◆ WORK TO COMPLETE:
The word "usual" marks the lines you need; copy each of them from the data.

Data records:
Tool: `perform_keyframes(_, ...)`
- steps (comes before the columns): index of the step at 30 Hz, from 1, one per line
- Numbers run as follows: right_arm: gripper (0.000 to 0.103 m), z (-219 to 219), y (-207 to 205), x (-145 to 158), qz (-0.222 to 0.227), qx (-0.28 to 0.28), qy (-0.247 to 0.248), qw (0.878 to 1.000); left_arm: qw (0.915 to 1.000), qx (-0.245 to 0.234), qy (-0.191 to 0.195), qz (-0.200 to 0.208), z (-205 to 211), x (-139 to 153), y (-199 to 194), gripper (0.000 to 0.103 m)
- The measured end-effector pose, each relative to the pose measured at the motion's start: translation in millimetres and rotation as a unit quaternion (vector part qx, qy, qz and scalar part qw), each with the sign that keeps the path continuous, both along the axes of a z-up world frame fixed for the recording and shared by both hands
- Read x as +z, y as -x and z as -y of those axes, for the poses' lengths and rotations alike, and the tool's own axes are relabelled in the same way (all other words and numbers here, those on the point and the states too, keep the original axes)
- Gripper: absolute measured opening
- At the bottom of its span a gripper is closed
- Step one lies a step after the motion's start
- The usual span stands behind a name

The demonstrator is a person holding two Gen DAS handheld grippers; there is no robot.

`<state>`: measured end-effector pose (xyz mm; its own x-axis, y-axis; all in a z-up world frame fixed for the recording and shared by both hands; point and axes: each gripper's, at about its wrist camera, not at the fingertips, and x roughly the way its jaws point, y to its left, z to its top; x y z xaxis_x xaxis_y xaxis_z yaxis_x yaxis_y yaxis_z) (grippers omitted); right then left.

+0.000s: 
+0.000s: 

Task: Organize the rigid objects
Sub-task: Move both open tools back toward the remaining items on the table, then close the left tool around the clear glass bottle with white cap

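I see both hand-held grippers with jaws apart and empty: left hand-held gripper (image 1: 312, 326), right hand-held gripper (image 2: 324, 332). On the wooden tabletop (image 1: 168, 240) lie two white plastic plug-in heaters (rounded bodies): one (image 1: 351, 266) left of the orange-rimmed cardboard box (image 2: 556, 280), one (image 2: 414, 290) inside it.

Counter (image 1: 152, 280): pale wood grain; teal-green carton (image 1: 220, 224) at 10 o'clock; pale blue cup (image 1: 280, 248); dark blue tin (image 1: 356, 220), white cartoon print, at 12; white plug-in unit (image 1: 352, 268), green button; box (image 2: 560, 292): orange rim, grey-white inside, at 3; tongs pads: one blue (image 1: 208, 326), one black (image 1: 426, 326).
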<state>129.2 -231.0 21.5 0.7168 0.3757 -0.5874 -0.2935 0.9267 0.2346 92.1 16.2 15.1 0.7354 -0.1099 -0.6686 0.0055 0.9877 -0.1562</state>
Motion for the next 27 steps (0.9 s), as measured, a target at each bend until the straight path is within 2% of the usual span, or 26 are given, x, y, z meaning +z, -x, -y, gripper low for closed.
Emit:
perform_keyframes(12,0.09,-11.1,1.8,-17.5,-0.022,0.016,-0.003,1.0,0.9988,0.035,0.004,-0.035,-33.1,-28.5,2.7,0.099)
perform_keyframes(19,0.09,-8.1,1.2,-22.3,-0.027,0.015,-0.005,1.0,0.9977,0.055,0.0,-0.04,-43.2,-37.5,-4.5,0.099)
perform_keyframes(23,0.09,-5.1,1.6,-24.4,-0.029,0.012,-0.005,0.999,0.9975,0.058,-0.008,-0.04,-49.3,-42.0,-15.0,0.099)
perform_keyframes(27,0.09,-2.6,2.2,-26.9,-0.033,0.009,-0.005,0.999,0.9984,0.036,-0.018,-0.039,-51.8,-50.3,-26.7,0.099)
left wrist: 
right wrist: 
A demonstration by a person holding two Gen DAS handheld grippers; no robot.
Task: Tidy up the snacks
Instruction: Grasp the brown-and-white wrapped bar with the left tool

◆ RESULT BELOW:
- The usual span stands behind a name
Motion for the next 27 steps (0.9 s), as measured, a target at each bend until the straight path is within 2% of the usual span, or 26 are given, x, y, z meaning +z, -x, -y, gripper low for closed.

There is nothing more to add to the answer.